HaRaKa's team would like to announce that the way the project has been engaged in developing and pushing the boundaries of what movement, dance and performance are framed to be within our contemporary reality in Egypt and the Arabic Speaking Region, that the project shall continue to do even more so. With the birth of a New Political Reality HaRaKa promises to assess and respond to needs in the artistic scene in Egypt, regardless of setbacks or impediments and to constantly be informed about its practices through the ever-so-changing reality and the new identities that are being forged. HaRaKa promises to be engaged actively to defend freedom of expression and the presence of the body in the arts through collaboratively working with its local partners in Egypt and the Region.
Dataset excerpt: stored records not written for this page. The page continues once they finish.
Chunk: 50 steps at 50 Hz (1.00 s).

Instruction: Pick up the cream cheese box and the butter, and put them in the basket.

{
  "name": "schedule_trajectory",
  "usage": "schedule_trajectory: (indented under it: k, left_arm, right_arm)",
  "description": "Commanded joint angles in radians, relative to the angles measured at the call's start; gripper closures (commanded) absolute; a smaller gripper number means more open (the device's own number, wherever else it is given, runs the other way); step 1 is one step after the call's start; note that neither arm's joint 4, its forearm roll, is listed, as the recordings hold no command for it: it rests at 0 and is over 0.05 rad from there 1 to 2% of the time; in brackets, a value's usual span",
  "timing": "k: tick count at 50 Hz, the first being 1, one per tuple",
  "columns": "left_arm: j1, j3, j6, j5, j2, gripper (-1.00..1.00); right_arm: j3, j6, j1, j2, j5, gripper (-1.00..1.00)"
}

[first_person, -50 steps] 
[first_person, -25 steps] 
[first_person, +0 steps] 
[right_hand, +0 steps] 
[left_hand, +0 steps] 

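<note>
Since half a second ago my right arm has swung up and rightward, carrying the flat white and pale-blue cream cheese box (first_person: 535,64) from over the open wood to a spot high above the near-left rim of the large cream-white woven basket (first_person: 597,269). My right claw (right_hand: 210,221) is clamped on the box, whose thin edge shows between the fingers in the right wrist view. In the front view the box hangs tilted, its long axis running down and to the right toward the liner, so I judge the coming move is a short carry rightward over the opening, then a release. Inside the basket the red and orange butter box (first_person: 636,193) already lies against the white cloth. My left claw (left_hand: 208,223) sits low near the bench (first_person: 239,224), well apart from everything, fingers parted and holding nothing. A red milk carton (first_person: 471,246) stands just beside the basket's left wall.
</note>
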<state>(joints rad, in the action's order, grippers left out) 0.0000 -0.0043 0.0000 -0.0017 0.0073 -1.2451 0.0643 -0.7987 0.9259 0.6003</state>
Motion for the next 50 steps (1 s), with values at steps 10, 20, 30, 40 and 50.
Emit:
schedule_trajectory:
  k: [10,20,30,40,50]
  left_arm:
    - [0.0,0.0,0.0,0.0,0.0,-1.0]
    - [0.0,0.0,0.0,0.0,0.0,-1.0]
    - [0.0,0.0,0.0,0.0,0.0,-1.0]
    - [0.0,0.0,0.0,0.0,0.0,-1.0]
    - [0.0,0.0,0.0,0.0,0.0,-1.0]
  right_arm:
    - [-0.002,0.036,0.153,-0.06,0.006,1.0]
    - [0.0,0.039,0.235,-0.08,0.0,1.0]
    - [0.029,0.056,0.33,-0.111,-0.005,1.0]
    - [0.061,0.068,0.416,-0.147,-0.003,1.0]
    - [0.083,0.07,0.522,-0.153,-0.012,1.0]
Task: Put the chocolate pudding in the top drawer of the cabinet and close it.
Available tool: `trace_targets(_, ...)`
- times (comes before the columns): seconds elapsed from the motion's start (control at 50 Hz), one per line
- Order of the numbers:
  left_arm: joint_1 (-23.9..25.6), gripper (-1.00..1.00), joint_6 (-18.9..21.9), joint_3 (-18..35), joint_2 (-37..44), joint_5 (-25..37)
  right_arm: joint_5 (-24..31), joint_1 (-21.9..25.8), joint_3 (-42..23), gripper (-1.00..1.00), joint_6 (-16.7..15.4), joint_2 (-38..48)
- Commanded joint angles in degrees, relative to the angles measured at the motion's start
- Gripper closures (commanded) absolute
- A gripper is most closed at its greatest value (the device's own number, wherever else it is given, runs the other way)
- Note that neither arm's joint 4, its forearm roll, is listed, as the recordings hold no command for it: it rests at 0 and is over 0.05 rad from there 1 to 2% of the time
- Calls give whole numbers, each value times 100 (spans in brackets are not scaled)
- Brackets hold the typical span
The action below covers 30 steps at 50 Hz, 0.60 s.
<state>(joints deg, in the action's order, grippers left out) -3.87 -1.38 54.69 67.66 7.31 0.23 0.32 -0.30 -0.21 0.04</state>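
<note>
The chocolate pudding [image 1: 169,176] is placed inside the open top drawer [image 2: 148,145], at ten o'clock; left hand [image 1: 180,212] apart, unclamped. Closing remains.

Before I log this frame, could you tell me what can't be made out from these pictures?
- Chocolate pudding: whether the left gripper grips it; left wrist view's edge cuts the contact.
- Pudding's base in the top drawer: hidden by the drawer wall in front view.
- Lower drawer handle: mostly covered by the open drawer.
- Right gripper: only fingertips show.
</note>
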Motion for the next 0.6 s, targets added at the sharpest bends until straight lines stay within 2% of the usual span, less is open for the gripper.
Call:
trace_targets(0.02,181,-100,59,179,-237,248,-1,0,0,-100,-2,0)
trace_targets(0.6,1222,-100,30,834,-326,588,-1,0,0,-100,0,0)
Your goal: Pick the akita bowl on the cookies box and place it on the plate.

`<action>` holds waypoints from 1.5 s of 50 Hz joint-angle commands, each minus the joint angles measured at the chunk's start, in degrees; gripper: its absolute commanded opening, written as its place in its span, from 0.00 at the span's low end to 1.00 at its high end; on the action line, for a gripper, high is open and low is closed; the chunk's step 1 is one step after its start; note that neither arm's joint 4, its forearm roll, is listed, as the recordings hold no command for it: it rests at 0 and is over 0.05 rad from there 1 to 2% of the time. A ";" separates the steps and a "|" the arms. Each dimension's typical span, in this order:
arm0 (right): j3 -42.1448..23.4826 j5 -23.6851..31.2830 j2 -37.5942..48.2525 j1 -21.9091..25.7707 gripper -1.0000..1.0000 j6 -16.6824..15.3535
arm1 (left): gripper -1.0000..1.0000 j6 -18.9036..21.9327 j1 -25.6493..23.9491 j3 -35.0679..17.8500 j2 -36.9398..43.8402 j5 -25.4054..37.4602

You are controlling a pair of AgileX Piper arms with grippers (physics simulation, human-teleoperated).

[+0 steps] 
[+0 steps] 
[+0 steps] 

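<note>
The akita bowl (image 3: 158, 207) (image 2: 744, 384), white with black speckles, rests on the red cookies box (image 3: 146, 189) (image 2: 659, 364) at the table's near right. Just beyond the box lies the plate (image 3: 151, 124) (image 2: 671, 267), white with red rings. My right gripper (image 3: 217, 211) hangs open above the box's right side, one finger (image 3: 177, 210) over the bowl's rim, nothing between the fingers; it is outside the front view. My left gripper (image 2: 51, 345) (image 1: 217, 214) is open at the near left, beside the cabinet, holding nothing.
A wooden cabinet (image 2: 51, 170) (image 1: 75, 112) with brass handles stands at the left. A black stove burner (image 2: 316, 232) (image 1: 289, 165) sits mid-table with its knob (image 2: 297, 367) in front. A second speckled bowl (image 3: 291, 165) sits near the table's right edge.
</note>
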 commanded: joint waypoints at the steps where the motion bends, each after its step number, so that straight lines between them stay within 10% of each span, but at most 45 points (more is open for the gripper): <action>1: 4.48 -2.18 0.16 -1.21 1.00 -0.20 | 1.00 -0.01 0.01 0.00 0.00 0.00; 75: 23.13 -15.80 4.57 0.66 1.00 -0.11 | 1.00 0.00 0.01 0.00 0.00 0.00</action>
It is with no doubt that the current moment is a challenge to the artist as a profession just as much as it is a challenge to the artist as a political subject. Yet, it is within the arts that we continue dreaming, even through moments of doubt. It is with arts that we assert on the importance of imagining and of rethinking reality and proposing alternative modes of seeing, of doing, and of thinking. It is the duty of artists to collectively be engaged with the current context, and to collectively produce systems of support to their practice, their colleagues and their community, and empower and inspire their communities.

HaRaKa announces its new interdisciplinary program for development and research that manifests in its largest international Dance festival that shall showcase work from Egyptian and Arab artists locally and internationally, a new pan-Arab archive project for Contemporary performative practices, a series of critical encounters taking places over tea, and a line of publications that work on generating a strong body of critical texts around contemporary movement based artistic practices in the Region.

With every great moment of change there are dreams and doubts. And, what we artists should do is to justkeep working, since artists deal with nothing but hardships in every context they operate within.

HaRaKa

Saturday, June 23, 2012

CriticaliTea


CriticaliTea is a series of events, part of the current collaboration between HaRaKa حَ رَ كَ and the British Council in Cairo. 


Hosted at the British Council Cairo, and organized by HaRaKa, Criticalitea aims to bring people to think together, raise critical questions, while enjoying a cup of tea.

CriticaliTea start on the 25th of June at 7 pm with a session titled "Performing the political". HaRaKa will be inviting artists, art critics and political sciences specialists.